For now he’s just going to smile and then kick a little ass. Whatever.


Meanwhile, the Zapaterans are down in the dumps over their loss. Defense Dave continues to buzz in Steve’s ear about keeping a strong six. Sarita is well aware of Dave’s campaign to switch Stephanie for her. She says she has no intentions of campaigning. She is loyal to her team and hopes that will stand for something. Lazy.


Stephanie continues her own bid with Firefighter Julie. Julie says “its not a done deal” giving Stephanie some hope. She continues to say Sarita is the weakest player which is a different tune from last Tribal Council when she said it was Gimpy Steve. Later, Defense Dave, Miliatry Mike, Oompa Loompa Ralph, Gimpy Steve and Firefighter Julie meet to weigh their options. Julie thinks Stephanie is stronger in challenges but trusts Sarita more. Steve thinks both players are a 1 out of 10 in challenge performances. Defense Dave vehemently disagrees; he is totally in the Stephanie camp. Mike just stands there trying not to think of sex.


At Tribal Council, Jeff opens up with a question to Defense Dave reagarding any regret now with throwing the challenge to get rid of Russell. Dave confirms, perhaps they would not be where they are now if they had kept their foot on the throttle. Ralph gets the next question about the ass whoopin they received at the challenge. Ralph says something, but all I can make out is he thinks he would have done better as a shooter instead of a catcher.


Jeff asks Sarita why she sat out the challenge. Stephanie instantly jumps in saying that Sarita was “quaking in her boots” over possibly having to participate in a physical challenge. She retorts back that she would have been fine but also knows that it wasn’t her strong suit so it was better for the team for her to sit out. Defense Dave jumps in using all of his lawyer skills to confirm Jeff’s suspicion that she just didn’t want to be a scapegoat. Sarita denies this; she’s not saying she wouldn’t have been good and she would have been fine out there.

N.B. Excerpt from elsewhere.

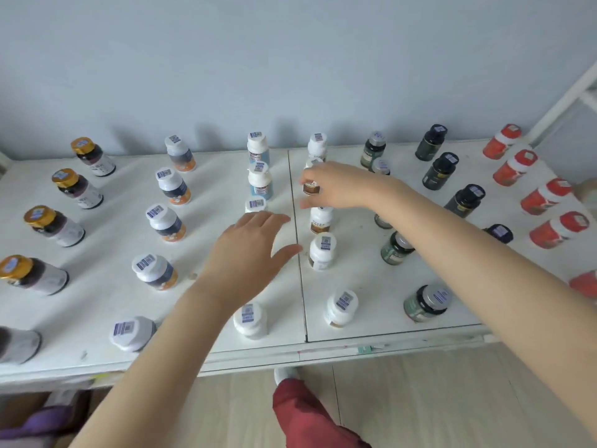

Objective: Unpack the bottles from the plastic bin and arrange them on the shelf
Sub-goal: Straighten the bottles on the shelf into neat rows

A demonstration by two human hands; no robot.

Steve fields the next question: should you keep Stephanie around just because of her spunk? Well he says that is a positive aspect of her, but Sarita is more trustworthy although he would like to see the “uptown girl” do more around camp and perform at challenges. He doesn’t think she’s quite got her footing out in the jungle. Dave jumps in again basically rambling on about the same thing.



I wish he would shut up now.



His basic stance is that trust is not an issue now; numbers is. They need to win with the strongest six. Time to vote. First vote, Sarita. Second vote, Stephanie.



Sarita



Stephanie



Any guesses who this vote belongs too?



Next two votes: Stephanie. Another witch hangs.



Can God and Matt defeat another evil? I’m looking forward to that.